<<<<

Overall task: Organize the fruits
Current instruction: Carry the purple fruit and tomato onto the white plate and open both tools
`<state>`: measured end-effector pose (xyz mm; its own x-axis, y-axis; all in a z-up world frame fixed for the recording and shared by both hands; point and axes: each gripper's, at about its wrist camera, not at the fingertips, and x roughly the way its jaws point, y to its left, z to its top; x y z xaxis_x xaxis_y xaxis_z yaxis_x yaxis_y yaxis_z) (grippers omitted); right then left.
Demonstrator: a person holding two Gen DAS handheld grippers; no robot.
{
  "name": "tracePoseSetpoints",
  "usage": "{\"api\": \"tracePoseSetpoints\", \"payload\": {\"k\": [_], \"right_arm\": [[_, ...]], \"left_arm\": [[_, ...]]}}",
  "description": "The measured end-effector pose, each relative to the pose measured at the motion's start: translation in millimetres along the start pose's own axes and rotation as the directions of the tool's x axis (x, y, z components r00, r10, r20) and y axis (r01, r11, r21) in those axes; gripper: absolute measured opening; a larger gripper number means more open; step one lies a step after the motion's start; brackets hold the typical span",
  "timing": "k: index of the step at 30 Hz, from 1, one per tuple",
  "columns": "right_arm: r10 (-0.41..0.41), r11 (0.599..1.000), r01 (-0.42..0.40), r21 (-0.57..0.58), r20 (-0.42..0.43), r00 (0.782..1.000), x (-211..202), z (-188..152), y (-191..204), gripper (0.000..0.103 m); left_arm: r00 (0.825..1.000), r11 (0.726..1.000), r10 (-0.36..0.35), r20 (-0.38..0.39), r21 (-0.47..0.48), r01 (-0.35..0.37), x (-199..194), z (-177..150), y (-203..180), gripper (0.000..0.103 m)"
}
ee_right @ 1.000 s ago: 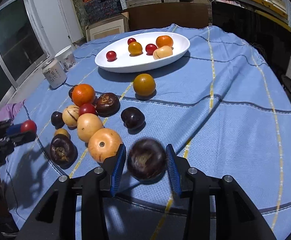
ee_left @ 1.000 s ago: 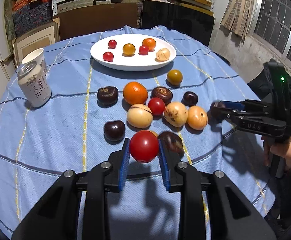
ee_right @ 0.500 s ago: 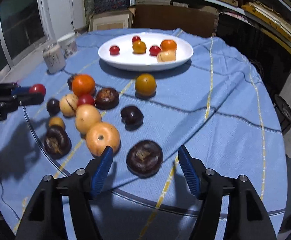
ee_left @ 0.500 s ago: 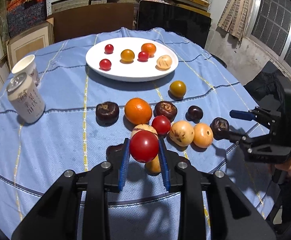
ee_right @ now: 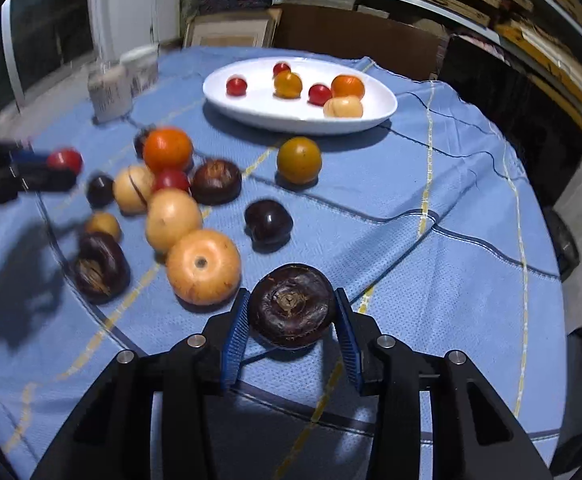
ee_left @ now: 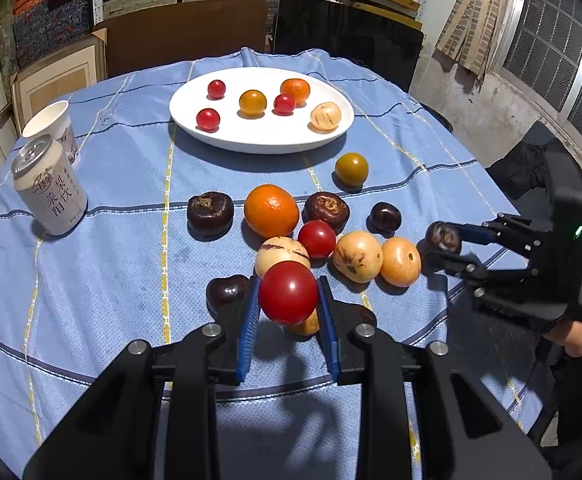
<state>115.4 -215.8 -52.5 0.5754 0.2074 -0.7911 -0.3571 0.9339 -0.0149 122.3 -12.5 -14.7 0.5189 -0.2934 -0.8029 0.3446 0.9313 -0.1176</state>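
A woven blue cloth [ee_left: 111, 264] with yellow and dark stripes covers the round counter, where a smooth white oval plate [ee_left: 261, 142] already carries six small glossy fruits. In front of it lie loose round fruits: a dimpled orange [ee_left: 271, 211], pale tan ones and wrinkled dark brown ones. The left gripper [ee_left: 289, 306] angles downward, its ribbed blue jaws clamped narrowly on a shiny red tomato [ee_left: 288, 298] held above the cloth. The right gripper [ee_right: 291, 330], tilted down the same way, has just been closing its jaws, which now press both sides of a flattened dark brown fruit [ee_right: 292, 311] with a dry stem scar, near the counter's front edge. A matte drink can [ee_left: 49, 192] stands left.
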Motion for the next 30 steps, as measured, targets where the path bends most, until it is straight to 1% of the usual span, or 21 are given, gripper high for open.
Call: {"api": "tracePoseSetpoints", "payload": {"k": [3, 7, 10, 13, 15, 18, 20, 22, 24, 25, 28, 30], "right_arm": [[0.026, 1.000, -0.026, 0.008, 0.035, 0.999, -14.7, 12.9, -1.8, 0.042], [0.074, 0.997, -0.074, 0.003, 0.089, 0.993, -31.4, 41.3, -1.5, 0.042], [0.092, 0.996, -0.092, -0.009, 0.118, 0.989, -34.3, 70.1, 0.8, 0.042], [0.115, 0.993, -0.114, -0.013, 0.139, 0.984, -30.4, 100.1, 1.5, 0.042], [0.128, 0.992, -0.126, -0.019, 0.130, 0.983, -17.9, 122.5, 0.9, 0.042], [0.115, 0.993, -0.113, -0.033, 0.104, 0.988, 11.2, 149.9, -2.1, 0.042], [0.126, 0.992, -0.122, -0.043, 0.081, 0.989, 34.7, 162.4, -7.1, 0.042], [0.145, 0.989, -0.143, -0.043, 0.049, 0.988, 56.6, 171.7, -11.4, 0.042], [0.137, 0.989, -0.136, -0.062, 0.006, 0.991, 82.9, 179.7, -12.8, 0.042], [0.127, 0.989, -0.127, -0.075, -0.005, 0.992, 92.9, 182.4, -12.3, 0.042], [0.100, 0.991, -0.101, -0.090, -0.015, 0.995, 118.4, 188.5, -12.3, 0.042], [0.086, 0.993, -0.087, -0.085, -0.015, 0.996, 130.4, 192.2, -15.2, 0.042]], "left_arm": [[1.000, 1.000, 0.003, 0.006, 0.013, -0.003, -4.1, 7.0, -1.5, 0.027], [1.000, 0.999, 0.016, 0.022, 0.033, -0.017, -10.9, 23.2, -4.3, 0.027], [0.999, 0.997, 0.036, 0.036, 0.062, -0.038, -11.4, 44.6, -5.5, 0.027], [0.997, 0.996, 0.048, 0.059, 0.068, -0.052, -5.9, 74.9, -3.3, 0.027], [0.997, 0.997, 0.053, 0.064, 0.055, -0.056, 4.8, 98.6, 1.6, 0.027], [0.996, 0.997, 0.069, 0.048, 0.037, -0.071, 32.1, 132.3, 13.0, 0.027], [0.997, 0.997, 0.067, 0.044, 0.039, -0.069, 50.7, 149.7, 20.1, 0.027], [0.998, 0.998, 0.063, 0.027, 0.013, -0.063, 77.5, 166.6, 32.0, 0.027], [0.998, 0.998, 0.051, -0.023, -0.020, -0.051, 105.7, 177.4, 42.6, 0.027], [0.998, 0.998, 0.051, -0.035, -0.023, -0.052, 116.3, 180.6, 45.1, 0.027], [0.997, 0.997, 0.072, -0.037, -0.004, -0.073, 141.2, 190.9, 49.9, 0.027], [0.996, 0.997, 0.075, -0.050, -0.024, -0.076, 156.2, 197.8, 56.6, 0.027]]}}
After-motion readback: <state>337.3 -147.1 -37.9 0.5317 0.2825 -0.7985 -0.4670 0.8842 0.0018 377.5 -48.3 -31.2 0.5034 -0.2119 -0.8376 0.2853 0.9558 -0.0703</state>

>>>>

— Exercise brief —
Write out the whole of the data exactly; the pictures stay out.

— Answer —
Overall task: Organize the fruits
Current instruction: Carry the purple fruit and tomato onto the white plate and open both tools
`<state>`: measured end-effector pose (xyz mm; its own x-axis, y-axis; all in a z-up world frame fixed for the recording and shared by both hands; point and axes: each gripper's, at about its wrist camera, not at the fingertips, and x roughly the way its jaws point, y to its left, z to its top; x y z xaxis_x xaxis_y xaxis_z yaxis_x yaxis_y yaxis_z) (grippers omitted); right then left.
Demonstrator: a person holding two Gen DAS handheld grippers; no robot.
{
  "name": "tracePoseSetpoints",
  "usage": "{\"api\": \"tracePoseSetpoints\", \"payload\": {\"k\": [_], \"right_arm\": [[_, ...]], \"left_arm\": [[_, ...]]}}",
  "description": "The measured end-effector pose, each relative to the pose measured at the motion's start: translation in millimetres along the start pose's own axes and rotation as the directions of the tool's x axis (x, y, z components r00, r10, r20) and y axis (r01, r11, r21) in those axes; gripper: absolute measured opening; a larger gripper number means more open; step one lies a step after the motion's start; brackets hold the typical span",
  "timing": "k: index of the step at 30 Hz, from 1, one per tuple",
  "columns": "right_arm: r10 (-0.41..0.41), r11 (0.599..1.000), r01 (-0.42..0.40), r21 (-0.57..0.58), r20 (-0.42..0.43), r00 (0.782..1.000), x (-211..202), z (-188..152), y (-191..204), gripper (0.000..0.103 m); left_arm: r00 (0.825..1.000), r11 (0.726..1.000), r10 (-0.36..0.35), r20 (-0.38..0.39), r21 (-0.47..0.48), r01 (-0.35..0.37), x (-199..194), z (-177..150), y (-203..180), gripper (0.000..0.103 m)"
}
ee_right @ 1.000 s ago: 
ee_left @ 1.000 s ago: 
ee_right @ 0.500 s ago: 
ee_left @ 0.500 s ago: 
ee_right @ now: 
ee_left @ now: 
<state>115.4 -215.8 -52.5 0.5754 0.2074 -0.7911 -0.3571 0.9339 -0.0149 122.3 -12.5 -14.7 0.5189 -0.2934 -0.8029 0.3446 0.9313 -0.1176</state>
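A woven blue cloth [ee_left: 111, 264] with yellow and dark stripes covers the round counter, where a smooth white oval plate [ee_left: 261, 142] already carries six small glossy fruits. In front of it lie loose round fruits: a dimpled orange [ee_left: 271, 211], pale tan ones and wrinkled dark brown ones. The left gripper [ee_left: 289, 306] angles downward, its ribbed blue jaws clamped narrowly on a shiny red tomato [ee_left: 288, 298] held above the cloth. The right gripper [ee_right: 291, 330], tilted down the same way, has just been closing its jaws, which now press both sides of a flattened dark brown fruit [ee_right: 292, 311] with a dry stem scar, near the counter's front edge. A matte drink can [ee_left: 49, 192] stands left.
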Motion for the next 30 steps, as measured, targets where the path bends most, until it is straight to 1% of the usual span, or 21 are given, gripper high for open.
Call: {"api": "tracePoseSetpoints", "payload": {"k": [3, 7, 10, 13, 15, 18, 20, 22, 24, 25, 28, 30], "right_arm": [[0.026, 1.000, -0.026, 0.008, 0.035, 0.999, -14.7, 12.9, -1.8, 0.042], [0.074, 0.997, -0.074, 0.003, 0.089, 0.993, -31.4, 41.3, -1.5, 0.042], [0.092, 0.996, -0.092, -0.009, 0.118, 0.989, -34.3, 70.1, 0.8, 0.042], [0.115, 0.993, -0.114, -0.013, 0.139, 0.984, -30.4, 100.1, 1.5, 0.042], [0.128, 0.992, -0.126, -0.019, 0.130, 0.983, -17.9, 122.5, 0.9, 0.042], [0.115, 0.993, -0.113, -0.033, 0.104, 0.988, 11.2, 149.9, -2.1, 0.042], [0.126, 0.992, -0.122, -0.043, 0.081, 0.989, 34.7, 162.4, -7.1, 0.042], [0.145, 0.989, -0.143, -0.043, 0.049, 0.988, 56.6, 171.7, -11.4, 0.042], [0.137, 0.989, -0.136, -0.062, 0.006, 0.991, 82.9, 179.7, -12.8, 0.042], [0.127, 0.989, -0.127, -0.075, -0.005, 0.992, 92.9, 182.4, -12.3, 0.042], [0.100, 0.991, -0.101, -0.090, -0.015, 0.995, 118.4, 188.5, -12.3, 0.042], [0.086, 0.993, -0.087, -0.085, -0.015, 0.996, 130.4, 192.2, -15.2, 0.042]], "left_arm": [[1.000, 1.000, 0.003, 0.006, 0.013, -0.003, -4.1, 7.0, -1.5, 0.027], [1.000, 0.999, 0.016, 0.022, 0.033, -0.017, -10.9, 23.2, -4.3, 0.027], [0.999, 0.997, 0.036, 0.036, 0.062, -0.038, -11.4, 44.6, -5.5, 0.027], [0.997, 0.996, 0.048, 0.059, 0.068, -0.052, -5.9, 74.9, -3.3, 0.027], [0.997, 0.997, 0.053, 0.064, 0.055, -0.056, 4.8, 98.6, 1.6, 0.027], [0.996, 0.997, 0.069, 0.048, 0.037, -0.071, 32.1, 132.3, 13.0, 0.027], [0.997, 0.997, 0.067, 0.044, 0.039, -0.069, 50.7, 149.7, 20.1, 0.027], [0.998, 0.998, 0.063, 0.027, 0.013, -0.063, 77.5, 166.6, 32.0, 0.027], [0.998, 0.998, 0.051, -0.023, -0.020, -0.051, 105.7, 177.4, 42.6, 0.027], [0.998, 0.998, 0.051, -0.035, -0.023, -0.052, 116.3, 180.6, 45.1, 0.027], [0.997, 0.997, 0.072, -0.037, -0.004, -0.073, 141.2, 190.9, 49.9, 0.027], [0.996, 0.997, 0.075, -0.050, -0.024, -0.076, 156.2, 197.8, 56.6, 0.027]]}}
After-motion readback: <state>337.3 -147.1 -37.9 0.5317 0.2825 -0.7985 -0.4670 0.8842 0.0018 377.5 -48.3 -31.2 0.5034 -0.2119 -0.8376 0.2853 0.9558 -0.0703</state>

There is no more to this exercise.